## [Exercise]
Output the data below in full, byte for byte. Nothing may differ.

## [Data extract]
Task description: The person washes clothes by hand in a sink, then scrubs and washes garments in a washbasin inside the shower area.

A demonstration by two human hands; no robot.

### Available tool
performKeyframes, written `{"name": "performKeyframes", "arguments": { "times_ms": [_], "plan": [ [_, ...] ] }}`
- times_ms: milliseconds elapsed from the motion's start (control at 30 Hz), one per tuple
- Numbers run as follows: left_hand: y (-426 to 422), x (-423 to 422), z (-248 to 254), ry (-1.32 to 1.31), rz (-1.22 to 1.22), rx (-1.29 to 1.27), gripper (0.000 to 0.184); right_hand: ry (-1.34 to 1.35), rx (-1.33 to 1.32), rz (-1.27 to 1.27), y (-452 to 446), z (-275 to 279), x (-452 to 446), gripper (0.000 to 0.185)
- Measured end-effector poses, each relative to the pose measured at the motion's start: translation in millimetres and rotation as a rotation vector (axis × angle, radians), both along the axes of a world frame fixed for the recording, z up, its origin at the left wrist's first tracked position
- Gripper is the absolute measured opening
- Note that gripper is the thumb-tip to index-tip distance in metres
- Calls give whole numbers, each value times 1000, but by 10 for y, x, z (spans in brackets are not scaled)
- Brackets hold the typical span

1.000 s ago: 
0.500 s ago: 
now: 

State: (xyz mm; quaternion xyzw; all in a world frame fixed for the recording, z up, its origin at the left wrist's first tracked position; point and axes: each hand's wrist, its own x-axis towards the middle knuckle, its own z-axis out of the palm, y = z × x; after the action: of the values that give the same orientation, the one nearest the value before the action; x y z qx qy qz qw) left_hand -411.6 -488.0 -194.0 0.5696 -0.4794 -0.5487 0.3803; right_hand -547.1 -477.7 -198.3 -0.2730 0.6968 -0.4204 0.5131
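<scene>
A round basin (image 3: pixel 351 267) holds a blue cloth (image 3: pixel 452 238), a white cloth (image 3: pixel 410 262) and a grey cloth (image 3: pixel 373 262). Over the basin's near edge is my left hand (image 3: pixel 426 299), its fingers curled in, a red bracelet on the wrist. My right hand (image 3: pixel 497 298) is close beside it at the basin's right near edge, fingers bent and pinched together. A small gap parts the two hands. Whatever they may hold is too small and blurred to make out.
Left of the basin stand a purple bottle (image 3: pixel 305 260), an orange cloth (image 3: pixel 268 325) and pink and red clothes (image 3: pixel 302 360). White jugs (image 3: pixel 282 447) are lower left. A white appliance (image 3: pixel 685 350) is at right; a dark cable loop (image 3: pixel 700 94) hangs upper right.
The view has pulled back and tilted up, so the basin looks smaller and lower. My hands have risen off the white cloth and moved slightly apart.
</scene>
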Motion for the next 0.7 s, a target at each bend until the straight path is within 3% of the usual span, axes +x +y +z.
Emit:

## [Written answer]
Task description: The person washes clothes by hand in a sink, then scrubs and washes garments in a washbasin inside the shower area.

A demonstration by two human hands; no robot.

### Available tool
performKeyframes, written `{"name": "performKeyframes", "arguments": { "times_ms": [_], "plan": [ [_, ...] ] }}`
- times_ms: milliseconds elapsed from the motion's start (control at 30 Hz), one per tuple
- Numbers run as follows: left_hand: y (-426 to 422), x (-423 to 422), z (-248 to 254), ry (-1.32 to 1.31), rz (-1.22 to 1.22), rx (-1.29 to 1.27), gripper (0.000 to 0.184); right_hand: ry (-1.34 to 1.35), rx (-1.33 to 1.32), rz (-1.27 to 1.27), y (-452 to 446), z (-275 to 279), x (-452 to 446), gripper (0.000 to 0.185)
- Measured end-effector poses, each relative to the pose measured at the motion's start: translation in millimetres and rotation as a rotation vector (axis × angle, radians), both along the axes of a world frame fixed for the recording, z up, its origin at the left wrist's first tracked position
- Gripper is the absolute measured opening
- Note that gripper is the thumb-tip to index-tip distance in metres
- Calls give whole numbers, each value times 1000, but by 10 for y, x, z (spans in brackets are not scaled)
- Brackets hold the typical span

1.000 s ago: 
0.500 s ago: 
now: 

State: (xyz mm; quaternion xyzw; all in a world frame fixed for the recording, z up, its origin at the left wrist's first tracked position; point and axes: each hand's wrist, its own x-axis towards the middle knuckle, its own z-axis out of the palm, y = z × x; after the action: of the values that give the same orientation, the one nearest the value before the action; x y z qx qy qz qw) left_hand -411.6 -488.0 -194.0 0.5696 -0.4794 -0.5487 0.3803; right_hand -547.1 -477.7 -198.3 -0.2730 0.6968 -0.4204 0.5131
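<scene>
A round basin (image 3: pixel 351 267) holds a blue cloth (image 3: pixel 452 238), a white cloth (image 3: pixel 410 262) and a grey cloth (image 3: pixel 373 262). Over the basin's near edge is my left hand (image 3: pixel 426 299), its fingers curled in, a red bracelet on the wrist. My right hand (image 3: pixel 497 298) is close beside it at the basin's right near edge, fingers bent and pinched together. A small gap parts the two hands. Whatever they may hold is too small and blurred to make out.
Left of the basin stand a purple bottle (image 3: pixel 305 260), an orange cloth (image 3: pixel 268 325) and pink and red clothes (image 3: pixel 302 360). White jugs (image 3: pixel 282 447) are lower left. A white appliance (image 3: pixel 685 350) is at right; a dark cable loop (image 3: pixel 700 94) hangs upper right.
The view has pulled back and tilted up, so the basin looks smaller and lower. My hands have risen off the white cloth and moved slightly apart.
</scene>
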Motion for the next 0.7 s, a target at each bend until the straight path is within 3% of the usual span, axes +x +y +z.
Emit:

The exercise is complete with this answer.